We'll see where it all leads...


Angie Van De Merwe said...

Someone stated and in light of this post someone could do an interestng analysis to see if the "movers and shakers" of this kind of thinking/doing are a certain personality type (S and J).

From what I understand, the S and J's will run the N and P off....or piss them the N and P's are more interested in the rational understanding of faith, and an open-ended faith. This makes for an anxious S and J....who want to make sure that salvation is assured and secure!

Of course, besides the concrete being seen in the ritual/symbolic, Scriptures are also seen in this light, to make judgments and one's faith concrete. Fundamentalism is an S and J creation!
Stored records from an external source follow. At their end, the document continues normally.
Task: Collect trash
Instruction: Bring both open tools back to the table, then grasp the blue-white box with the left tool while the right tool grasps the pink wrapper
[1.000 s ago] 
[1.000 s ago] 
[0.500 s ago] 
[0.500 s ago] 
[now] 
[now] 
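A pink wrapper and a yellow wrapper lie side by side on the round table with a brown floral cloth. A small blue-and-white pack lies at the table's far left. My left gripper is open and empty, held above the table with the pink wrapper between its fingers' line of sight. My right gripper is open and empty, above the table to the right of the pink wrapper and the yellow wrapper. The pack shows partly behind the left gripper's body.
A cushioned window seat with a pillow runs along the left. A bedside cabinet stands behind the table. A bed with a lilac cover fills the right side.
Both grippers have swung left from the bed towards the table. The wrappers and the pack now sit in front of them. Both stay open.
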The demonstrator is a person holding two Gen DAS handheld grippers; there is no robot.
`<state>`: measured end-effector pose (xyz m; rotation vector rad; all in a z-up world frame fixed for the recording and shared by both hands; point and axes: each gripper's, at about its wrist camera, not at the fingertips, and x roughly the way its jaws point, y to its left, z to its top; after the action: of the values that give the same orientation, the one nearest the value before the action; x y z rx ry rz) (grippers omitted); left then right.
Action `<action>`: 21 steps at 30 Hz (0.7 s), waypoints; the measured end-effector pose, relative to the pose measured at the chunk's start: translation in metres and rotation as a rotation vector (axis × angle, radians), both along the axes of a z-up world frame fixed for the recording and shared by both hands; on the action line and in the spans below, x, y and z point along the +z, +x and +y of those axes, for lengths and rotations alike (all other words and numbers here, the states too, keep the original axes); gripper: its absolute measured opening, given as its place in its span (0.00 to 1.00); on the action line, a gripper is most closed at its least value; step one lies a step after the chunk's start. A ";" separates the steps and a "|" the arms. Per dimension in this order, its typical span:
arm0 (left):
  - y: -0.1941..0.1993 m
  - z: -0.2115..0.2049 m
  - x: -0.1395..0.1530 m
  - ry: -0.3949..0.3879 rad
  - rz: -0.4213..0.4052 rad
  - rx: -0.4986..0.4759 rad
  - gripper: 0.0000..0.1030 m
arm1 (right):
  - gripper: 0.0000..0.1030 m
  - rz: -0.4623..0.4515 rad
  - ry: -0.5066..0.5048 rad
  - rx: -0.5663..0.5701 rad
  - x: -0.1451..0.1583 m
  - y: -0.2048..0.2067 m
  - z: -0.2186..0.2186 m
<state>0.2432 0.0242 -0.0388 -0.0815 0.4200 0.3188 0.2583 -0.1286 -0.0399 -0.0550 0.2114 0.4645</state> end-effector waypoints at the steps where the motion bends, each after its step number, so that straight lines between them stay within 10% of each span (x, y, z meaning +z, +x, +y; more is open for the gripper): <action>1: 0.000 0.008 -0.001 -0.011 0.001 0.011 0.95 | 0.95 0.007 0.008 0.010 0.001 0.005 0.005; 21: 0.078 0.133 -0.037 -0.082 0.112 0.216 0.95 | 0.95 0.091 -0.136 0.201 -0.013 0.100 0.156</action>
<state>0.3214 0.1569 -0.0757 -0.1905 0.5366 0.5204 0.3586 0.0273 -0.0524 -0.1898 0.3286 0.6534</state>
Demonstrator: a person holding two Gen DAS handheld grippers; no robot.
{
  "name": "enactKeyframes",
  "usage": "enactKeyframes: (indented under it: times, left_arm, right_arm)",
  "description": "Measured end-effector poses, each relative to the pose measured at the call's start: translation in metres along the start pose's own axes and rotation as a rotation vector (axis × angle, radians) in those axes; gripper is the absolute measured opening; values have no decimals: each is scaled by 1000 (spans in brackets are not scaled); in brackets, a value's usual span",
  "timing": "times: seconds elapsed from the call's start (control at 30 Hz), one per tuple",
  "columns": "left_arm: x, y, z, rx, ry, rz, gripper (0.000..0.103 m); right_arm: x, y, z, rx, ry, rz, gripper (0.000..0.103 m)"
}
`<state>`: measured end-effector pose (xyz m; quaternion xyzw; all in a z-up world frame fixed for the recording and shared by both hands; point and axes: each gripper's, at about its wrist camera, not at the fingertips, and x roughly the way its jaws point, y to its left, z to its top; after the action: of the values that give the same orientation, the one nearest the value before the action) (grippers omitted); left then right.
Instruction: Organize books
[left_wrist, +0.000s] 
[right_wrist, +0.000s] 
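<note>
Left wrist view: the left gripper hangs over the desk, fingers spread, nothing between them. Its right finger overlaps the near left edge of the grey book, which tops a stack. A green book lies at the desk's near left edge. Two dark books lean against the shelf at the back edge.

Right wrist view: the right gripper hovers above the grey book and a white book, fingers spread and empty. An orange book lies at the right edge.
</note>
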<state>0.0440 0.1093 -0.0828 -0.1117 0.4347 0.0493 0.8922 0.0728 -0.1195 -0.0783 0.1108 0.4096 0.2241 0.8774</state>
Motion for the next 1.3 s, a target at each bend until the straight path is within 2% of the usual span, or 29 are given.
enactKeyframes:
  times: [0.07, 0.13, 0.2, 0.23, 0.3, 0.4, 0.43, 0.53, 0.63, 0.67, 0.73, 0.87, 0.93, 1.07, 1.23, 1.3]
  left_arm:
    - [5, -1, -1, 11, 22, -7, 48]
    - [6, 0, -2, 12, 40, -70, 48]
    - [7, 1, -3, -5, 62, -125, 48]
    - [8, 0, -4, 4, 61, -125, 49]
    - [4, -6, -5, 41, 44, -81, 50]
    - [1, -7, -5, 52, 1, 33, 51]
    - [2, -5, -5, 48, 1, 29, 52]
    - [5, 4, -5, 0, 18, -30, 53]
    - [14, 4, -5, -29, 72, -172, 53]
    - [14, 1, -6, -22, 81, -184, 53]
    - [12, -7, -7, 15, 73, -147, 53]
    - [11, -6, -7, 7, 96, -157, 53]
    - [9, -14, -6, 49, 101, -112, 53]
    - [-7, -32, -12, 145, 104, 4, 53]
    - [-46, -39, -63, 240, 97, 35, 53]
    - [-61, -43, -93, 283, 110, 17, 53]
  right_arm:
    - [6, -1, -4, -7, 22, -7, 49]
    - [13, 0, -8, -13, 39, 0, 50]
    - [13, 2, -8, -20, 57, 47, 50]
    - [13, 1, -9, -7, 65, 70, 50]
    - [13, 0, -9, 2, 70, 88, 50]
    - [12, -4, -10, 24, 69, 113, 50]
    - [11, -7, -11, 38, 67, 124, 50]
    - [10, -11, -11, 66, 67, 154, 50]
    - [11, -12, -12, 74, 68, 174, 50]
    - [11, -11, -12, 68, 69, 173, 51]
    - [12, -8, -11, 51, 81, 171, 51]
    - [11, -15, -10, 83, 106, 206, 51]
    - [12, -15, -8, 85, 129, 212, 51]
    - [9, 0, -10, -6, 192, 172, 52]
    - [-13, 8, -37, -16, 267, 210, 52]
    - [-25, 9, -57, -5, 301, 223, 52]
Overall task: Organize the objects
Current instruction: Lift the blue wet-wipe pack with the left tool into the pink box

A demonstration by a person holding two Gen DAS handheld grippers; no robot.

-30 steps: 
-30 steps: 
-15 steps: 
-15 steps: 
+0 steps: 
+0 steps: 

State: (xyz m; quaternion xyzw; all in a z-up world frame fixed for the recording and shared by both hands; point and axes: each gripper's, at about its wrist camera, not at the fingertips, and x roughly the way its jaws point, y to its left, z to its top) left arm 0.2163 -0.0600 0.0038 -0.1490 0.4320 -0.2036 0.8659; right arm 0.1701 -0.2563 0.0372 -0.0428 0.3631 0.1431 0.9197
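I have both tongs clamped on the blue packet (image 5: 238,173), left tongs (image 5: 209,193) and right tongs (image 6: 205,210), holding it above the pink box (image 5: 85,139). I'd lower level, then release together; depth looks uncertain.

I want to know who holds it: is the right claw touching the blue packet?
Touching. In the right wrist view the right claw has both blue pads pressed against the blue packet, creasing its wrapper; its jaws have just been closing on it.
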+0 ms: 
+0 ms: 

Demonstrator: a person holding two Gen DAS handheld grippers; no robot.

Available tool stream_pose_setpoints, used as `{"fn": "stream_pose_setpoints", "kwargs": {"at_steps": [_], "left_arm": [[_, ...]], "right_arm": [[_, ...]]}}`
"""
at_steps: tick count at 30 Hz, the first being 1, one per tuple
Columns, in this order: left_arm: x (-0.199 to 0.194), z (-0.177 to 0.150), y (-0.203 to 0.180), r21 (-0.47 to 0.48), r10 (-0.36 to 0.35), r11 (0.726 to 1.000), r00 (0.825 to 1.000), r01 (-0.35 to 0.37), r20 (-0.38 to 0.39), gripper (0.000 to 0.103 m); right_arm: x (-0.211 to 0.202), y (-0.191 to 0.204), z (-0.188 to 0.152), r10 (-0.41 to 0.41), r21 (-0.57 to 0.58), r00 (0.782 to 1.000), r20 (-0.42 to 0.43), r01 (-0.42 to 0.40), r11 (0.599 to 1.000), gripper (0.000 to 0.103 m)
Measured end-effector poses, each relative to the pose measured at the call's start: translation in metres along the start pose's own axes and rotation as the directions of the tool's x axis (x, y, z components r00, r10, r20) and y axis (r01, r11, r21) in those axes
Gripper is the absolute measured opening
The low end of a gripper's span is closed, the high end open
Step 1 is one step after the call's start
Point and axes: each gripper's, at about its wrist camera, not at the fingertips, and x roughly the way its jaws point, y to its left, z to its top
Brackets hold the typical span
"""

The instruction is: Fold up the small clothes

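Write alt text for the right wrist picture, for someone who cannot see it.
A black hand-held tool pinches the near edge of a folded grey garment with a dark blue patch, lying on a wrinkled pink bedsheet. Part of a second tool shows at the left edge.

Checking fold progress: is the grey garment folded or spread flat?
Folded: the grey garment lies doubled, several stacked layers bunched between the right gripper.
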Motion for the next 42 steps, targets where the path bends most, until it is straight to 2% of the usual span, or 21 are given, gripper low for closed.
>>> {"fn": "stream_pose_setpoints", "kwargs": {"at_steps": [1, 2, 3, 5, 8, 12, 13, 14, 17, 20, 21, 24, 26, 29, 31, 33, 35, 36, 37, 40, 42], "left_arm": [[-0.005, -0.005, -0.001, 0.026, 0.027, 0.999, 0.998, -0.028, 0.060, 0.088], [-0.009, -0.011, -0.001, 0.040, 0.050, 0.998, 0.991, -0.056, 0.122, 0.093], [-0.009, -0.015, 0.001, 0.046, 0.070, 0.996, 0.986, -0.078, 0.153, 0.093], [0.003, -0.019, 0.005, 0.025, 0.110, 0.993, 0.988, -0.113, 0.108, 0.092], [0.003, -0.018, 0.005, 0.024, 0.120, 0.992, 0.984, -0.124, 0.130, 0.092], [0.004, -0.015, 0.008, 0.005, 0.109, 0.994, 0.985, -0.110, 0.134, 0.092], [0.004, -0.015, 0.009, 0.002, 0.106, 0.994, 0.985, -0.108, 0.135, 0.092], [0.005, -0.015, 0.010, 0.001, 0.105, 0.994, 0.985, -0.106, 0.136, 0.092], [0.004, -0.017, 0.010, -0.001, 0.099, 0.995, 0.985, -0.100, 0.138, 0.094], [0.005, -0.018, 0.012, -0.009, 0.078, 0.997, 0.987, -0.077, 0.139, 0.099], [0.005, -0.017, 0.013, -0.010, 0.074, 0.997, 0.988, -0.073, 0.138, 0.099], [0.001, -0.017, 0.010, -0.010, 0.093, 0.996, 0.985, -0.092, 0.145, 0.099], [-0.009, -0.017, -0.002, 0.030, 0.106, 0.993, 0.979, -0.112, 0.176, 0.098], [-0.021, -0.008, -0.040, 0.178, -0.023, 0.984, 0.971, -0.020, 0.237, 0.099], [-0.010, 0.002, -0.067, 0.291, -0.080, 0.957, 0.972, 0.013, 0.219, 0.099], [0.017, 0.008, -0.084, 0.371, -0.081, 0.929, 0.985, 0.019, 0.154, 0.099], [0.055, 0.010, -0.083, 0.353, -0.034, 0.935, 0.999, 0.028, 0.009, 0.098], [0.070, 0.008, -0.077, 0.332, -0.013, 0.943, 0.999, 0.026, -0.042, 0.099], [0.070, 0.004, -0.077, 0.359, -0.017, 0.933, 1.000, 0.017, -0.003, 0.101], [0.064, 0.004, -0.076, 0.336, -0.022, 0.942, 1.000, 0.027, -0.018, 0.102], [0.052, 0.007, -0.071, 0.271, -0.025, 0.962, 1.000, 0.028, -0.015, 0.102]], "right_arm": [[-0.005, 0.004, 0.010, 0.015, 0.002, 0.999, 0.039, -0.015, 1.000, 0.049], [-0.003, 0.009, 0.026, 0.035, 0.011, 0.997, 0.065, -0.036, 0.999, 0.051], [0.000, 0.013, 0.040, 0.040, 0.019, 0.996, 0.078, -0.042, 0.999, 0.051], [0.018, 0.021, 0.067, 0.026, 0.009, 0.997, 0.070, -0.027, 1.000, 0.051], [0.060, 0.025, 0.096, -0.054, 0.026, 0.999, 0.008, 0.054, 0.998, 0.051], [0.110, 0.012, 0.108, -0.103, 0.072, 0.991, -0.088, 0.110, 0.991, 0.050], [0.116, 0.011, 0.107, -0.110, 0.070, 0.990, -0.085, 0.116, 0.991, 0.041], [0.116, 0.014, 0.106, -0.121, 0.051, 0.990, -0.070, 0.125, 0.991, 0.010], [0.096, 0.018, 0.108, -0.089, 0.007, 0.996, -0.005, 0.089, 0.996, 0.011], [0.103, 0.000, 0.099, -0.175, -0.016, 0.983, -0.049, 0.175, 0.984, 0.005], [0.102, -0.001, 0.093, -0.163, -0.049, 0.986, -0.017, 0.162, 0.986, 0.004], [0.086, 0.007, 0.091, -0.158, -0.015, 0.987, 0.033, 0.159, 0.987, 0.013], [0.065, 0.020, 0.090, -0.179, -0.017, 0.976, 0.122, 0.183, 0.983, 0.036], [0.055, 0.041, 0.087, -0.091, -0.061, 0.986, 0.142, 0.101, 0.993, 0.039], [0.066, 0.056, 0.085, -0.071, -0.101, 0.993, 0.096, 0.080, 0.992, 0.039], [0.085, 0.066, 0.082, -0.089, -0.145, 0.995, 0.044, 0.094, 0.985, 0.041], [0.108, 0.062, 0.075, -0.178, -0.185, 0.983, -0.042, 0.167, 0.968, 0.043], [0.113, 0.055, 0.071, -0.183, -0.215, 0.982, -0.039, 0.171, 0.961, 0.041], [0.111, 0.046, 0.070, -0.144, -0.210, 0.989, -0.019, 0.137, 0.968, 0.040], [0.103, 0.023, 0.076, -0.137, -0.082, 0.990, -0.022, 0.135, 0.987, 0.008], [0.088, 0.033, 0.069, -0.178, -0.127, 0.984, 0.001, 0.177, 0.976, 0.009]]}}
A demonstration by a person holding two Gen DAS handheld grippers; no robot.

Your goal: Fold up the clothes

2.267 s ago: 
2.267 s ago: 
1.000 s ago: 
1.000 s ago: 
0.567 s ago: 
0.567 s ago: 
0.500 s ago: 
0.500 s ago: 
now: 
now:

Angie Van De Merwe said...

BTW, some cant' seem to understand "God" as a symbol, And this can be a REAL problem, because then politics becomes a matter of "Gods' Will" or doing what one "Should"(allegience to God or Church), and those that can see or understand "God" as a symbol, still are prone to "order" such that it limits much. (Bill Gothard's "Basic Youth Conflicts", or dogmatic social ordering such that it limits the individuals within these relational and systemic contracts/bonds).

Church growth isn't my "cup of tea", as I don't believe that this institution should be the "end", nor is "God". And this is why I value the liberty of conscience that our country has traditionally upheld concerning religion.

Our Country allows for the personal, the individual, the ideas both academic and pragmatic that lend themselves to flourishing humans and society.

Rclay said...

Kenny, you said, "If we had a Matthew 2, a Mark 2, and a John 2, it would give us as different a picture as Luke does from these other gospels."
So do we look outside of scripture to find God's plan for the church. Or even more, do we look at books not even written to ponder God's will. Where will or can that lead?

Ken Schenck said...

It's messy to be sure, but the messiness is not an argument against the need. This is simply the nature of the situation. If we do not recognize how much of us is involved in what we call the Bible, then we simply mistake ourselves for the Bible.

Angie Van De Merwe said...

Some believe that what works, works, whether one believes that God created, or not. These can engage the Academic disciplines , work with business models, or social/political models without any thought that these models, usurp "God's place" or "God's right" over people.

Angie Van De Merwe said...

Where can following discovery lead? to new understandings about how things work, what makes for the human, how to understand social and political problems, and MANY many other life is an "open book" not a closed one!

FrGregACCA said...

All Evangelicals must be challenged to read the Bible in the context of the whole Tradition. If they don't, they will, as has happened historically, fall into either some kind of fundamentalism or,in reaction, into a liberalism that largely fails to take the Bible or the rest of the Tradition seriously in any substantial way.